Phone service restored in Tonga after tsunami but internet will take weeks

Destruction along the western beaches of Tonga’s main island of Tongatapu following the eruption of the Hunga Tonga-Hunga Haapai undersea volcano  (Courtesy of Viliami Uasike Latu/AFP via Getty Images)
Destruction along the western beaches of Tonga’s main island of Tongatapu following the eruption of the Hunga Tonga-Hunga Haapai undersea volcano (Courtesy of Viliami Uasike Latu/AFP via Getty Images)

Phone lines in Tonga have been restored five days after an underwater volcanic eruption triggered a massive tsunami that destroyed infrastructure and cut off the country from the outside world.

The eruption of the Hunga Tonga-Hunga Ha’apai volcano, which has killed at least three people and sent tsunami waves across the Pacific, took out communications around the Pacific island nation of about 105,000 people on Saturday.

Authorities from Tonga’s communications cable on Wednesday said while the phone lines were reconnected, full internet connectivity will likely take a month or more.

Digicel, the country’s telecom operator, has managed to restore international calling route capacity, officials said. Full network services will resume after the country’s sole undersea cable is fixed, Digicel officials said.

Officials of the state-run Tonga Cable Ltd, which operates the undersea cable, said they were expecting a specialist ship to leave from Port Moresby – the national capital of Papua New Guinea – for a repair voyage over the coming weekend.

The company’s chairman Samiuela Fonia said it will be “lucky” if the elaborate job — of sailing over eight or nine days to collect equipment in Samoa and an uncertain pitstop toward the fault in the area of eruption — is done within a month.

The task could take longer than that, Mr Fonia said.

He explained: “The cables are actually around the volcanic zone. We don’t know... whether they are intact or blown away or stuck somewhere underwater. We don’t know if it’s buried even deeper.”

Officials from the consulate of the Kingdom of Tonga – the Pacific island country’s official name – released their first statement on Tuesday after the volcanic eruption.

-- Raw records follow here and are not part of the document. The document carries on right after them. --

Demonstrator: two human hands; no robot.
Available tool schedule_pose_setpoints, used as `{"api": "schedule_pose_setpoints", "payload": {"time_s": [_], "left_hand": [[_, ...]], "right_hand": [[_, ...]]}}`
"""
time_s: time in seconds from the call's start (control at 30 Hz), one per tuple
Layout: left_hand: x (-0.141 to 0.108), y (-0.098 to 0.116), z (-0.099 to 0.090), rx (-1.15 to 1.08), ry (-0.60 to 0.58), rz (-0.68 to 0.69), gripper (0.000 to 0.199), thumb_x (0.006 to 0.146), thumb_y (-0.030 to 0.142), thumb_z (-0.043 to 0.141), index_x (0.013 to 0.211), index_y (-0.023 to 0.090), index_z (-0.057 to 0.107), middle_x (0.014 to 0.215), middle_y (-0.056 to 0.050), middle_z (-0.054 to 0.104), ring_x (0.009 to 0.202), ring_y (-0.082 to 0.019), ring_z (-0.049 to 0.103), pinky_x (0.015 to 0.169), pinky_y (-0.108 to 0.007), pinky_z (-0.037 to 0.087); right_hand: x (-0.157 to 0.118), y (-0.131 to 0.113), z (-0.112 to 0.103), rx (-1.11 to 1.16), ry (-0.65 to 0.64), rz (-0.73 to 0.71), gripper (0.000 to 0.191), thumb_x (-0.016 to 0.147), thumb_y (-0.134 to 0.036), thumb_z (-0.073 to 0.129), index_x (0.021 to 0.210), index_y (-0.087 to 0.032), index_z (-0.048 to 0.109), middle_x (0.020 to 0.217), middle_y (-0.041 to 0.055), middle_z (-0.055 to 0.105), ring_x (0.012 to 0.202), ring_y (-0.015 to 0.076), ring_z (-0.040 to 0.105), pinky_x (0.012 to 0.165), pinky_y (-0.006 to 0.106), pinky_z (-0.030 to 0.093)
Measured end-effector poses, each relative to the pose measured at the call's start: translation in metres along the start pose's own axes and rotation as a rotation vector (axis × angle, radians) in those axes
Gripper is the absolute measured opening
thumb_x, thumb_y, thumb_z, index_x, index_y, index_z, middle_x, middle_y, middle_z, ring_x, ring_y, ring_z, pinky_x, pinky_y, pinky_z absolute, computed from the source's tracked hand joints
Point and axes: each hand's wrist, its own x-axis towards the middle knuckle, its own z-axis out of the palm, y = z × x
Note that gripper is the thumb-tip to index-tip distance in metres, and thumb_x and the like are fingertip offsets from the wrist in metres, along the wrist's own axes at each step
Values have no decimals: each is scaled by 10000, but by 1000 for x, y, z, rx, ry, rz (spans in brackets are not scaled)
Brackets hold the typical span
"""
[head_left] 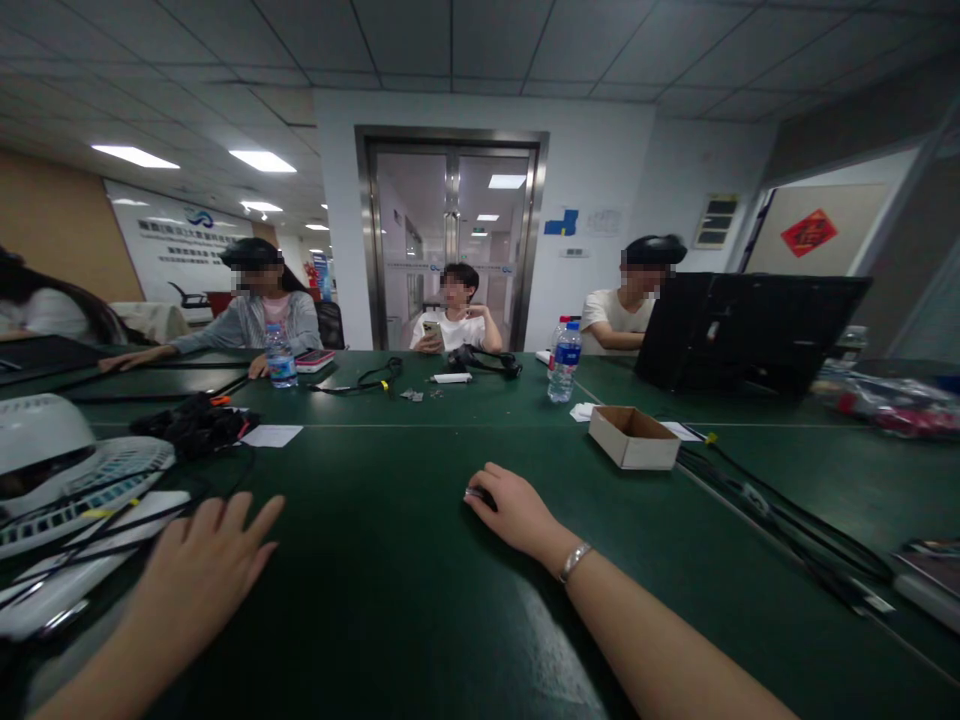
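My left hand is over the left part of the dark green table. Its fingers are apart and slightly blurred, with nothing seen in them. Beside it lies a white, flat device crossed by black cables. My right hand rests at the middle of the table, fingers curled together. A small, shiny piece shows at its fingertips, too little of it visible to name. A silver bracelet circles the right wrist.
A white helmet-like object and black straps lie left. An open cardboard box, black cables, water bottles and a monitor stand or lie right. Several people sit around the table; one holds a phone.
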Motion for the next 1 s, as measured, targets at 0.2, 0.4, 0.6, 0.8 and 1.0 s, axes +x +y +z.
{"api": "schedule_pose_setpoints", "payload": {"time_s": [0.2, 0.4, 0.6, 0.8, 1.0], "left_hand": [[53, 136, -15, -274, -30, 384, 375, 827, 263, 493, 1202, 264, 484, 1118, -86, 539, 928, -243, 508, 764, -365, 411], [66, 191, -14, -795, 4, 314, 351, 786, 306, 550, 1104, 227, 424, 1064, -55, 520, 944, -226, 523, 778, -344, 433], [68, 175, 1, -1151, -88, 75, 397, 888, 367, 390, 1264, 261, 320, 914, -4, 536, 744, -160, 562, 713, -312, 437], [83, 171, 18, -1448, -182, 57, 351, 902, 406, 370, 1161, 230, 527, 977, -46, 548, 817, -163, 552, 696, -277, 459], [85, 172, 24, -1472, -109, 112, 234, 867, 355, 466, 1000, 214, 596, 903, -26, 530, 810, -160, 527, 709, -272, 455]], "right_hand": [[2, -1, 7, 259, 106, 100, 210, 899, -375, 448, 890, -200, 564, 890, 33, 566, 805, 167, 525, 734, 297, 409], [11, -11, 27, 740, 246, 271, 335, 889, -506, 357, 759, -215, 460, 732, -6, 480, 721, 159, 483, 687, 282, 415], [8, -20, 23, 726, 143, 266, 339, 878, -515, 390, 801, -210, 515, 691, -22, 461, 677, 147, 456, 650, 272, 391], [8, -21, 16, 723, 25, 157, 334, 869, -476, 443, 774, -176, 555, 762, 5, 537, 745, 155, 499, 712, 277, 399], [9, -21, 15, 695, -1, 161, 415, 858, -538, 438, 779, -162, 594, 746, 10, 558, 726, 154, 499, 689, 273, 393]]}}
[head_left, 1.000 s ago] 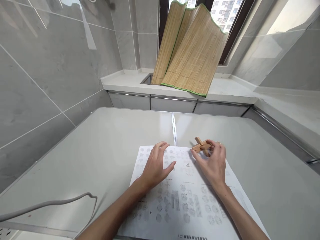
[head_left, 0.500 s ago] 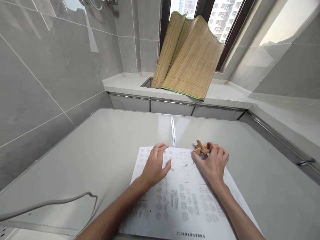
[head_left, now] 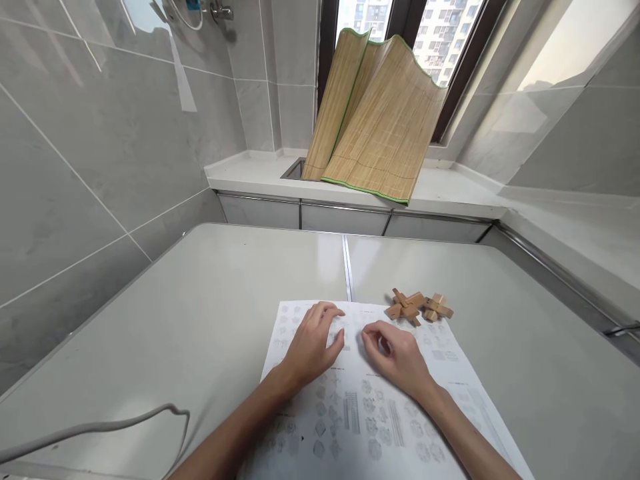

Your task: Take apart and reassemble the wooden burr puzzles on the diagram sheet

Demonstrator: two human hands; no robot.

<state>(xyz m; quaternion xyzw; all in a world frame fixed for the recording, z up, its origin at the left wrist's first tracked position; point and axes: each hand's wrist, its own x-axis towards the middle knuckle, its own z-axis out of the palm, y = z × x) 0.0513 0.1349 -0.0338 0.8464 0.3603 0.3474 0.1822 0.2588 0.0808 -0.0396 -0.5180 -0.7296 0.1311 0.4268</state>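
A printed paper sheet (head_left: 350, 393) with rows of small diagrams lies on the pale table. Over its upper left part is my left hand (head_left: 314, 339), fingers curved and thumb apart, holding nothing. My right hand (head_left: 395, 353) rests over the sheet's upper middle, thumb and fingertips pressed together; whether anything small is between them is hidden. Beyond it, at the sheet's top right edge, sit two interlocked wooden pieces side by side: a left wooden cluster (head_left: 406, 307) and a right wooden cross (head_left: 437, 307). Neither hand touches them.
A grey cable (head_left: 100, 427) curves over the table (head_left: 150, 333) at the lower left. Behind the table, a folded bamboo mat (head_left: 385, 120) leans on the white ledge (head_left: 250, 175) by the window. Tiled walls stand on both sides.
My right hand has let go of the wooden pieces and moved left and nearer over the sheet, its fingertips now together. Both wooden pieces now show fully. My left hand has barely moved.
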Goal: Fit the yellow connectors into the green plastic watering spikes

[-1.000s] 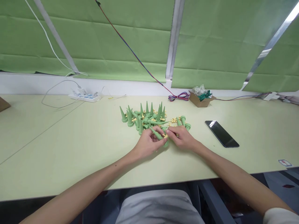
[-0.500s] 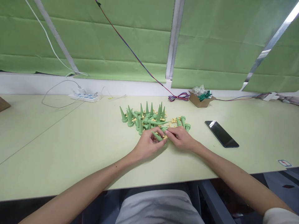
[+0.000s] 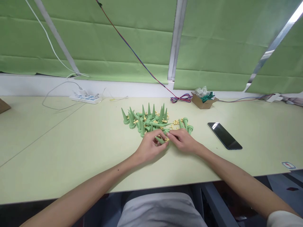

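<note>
My left hand [image 3: 151, 145] is closed around a green plastic watering spike [image 3: 160, 140], whose pointed end slants up to the left between thumb and fingers. At the spike's wide end sits a small yellow valve piece [image 3: 167, 140]. My right hand [image 3: 182, 140] pinches at that yellow piece with thumb and forefinger, and the fingertips partly hide it. Just beyond both hands lies a heap of similar green spikes [image 3: 149, 118], some upright and some on their sides, several with yellow pieces fitted. Loose yellow pieces [image 3: 176, 122] lie right of the heap, beside several more green spikes [image 3: 185, 121].
A black phone [image 3: 224, 136] lies on the pale table [image 3: 71, 151] to the right. Farther back are a small cardboard box [image 3: 204, 102] with crumpled plastic, a coiled red-and-blue cable [image 3: 181, 98] and a white power strip [image 3: 86, 98]. Green blinds [image 3: 123, 44] hang behind.
The spike in my left hand has shifted slightly, its tip now lower and farther right. My right fingertips have moved only a little at the yellow piece.
</note>
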A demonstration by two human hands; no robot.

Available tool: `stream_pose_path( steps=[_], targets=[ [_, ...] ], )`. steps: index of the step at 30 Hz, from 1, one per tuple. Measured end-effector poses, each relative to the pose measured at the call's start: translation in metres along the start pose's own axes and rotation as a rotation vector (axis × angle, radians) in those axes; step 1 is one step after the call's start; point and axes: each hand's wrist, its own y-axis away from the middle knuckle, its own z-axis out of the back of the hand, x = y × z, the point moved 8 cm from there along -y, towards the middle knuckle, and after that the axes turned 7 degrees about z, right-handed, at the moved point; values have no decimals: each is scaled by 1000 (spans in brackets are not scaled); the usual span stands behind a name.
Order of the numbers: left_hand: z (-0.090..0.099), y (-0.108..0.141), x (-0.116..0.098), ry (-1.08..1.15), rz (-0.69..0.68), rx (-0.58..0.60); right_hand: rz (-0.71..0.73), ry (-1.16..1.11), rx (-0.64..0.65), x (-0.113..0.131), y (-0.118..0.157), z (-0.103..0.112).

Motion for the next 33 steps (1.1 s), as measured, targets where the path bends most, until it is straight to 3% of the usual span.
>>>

“Due to the damage to the international fibre optics cable, internet is down. The two communications operators are working on satellite options to restore some services including the internet,” the statement read.

It added that the administration’s priority was to ensure international calls and communication services such as emails were resumed.

Tonga’s government had been cut off without any communication with the outer islands until Monday morning, almost two days after the eruption.

Officials said limited communication had been established with the Vava’u and Ha’apai island groups through satellite phones and high frequency radio.

Tonga’s internet speed was boosted more than 30-fold in 2018 thanks to a $34m (£24.9m) cable project funded by the Asian Development Bank (ADB) and the World Bank.

It had become the archipelago’s only connection to the outer world.

The administration also tried to replicate an emergency satellite connection that was stalled after Tonga ran into a contract conflict with Singapore’s satellite operator Kacific.

After the eruption, however, Tonga began negotiating with Kacific to access the satellite internet connection, the UN Office for the Coordination of Humanitarian Affairs said on Tuesday.

The island country will also be allowed to tap into a $10m (£7.3m) ADB relief facility upon request, said Emma Veve, the deputy director-general of the agency’s Pacific department.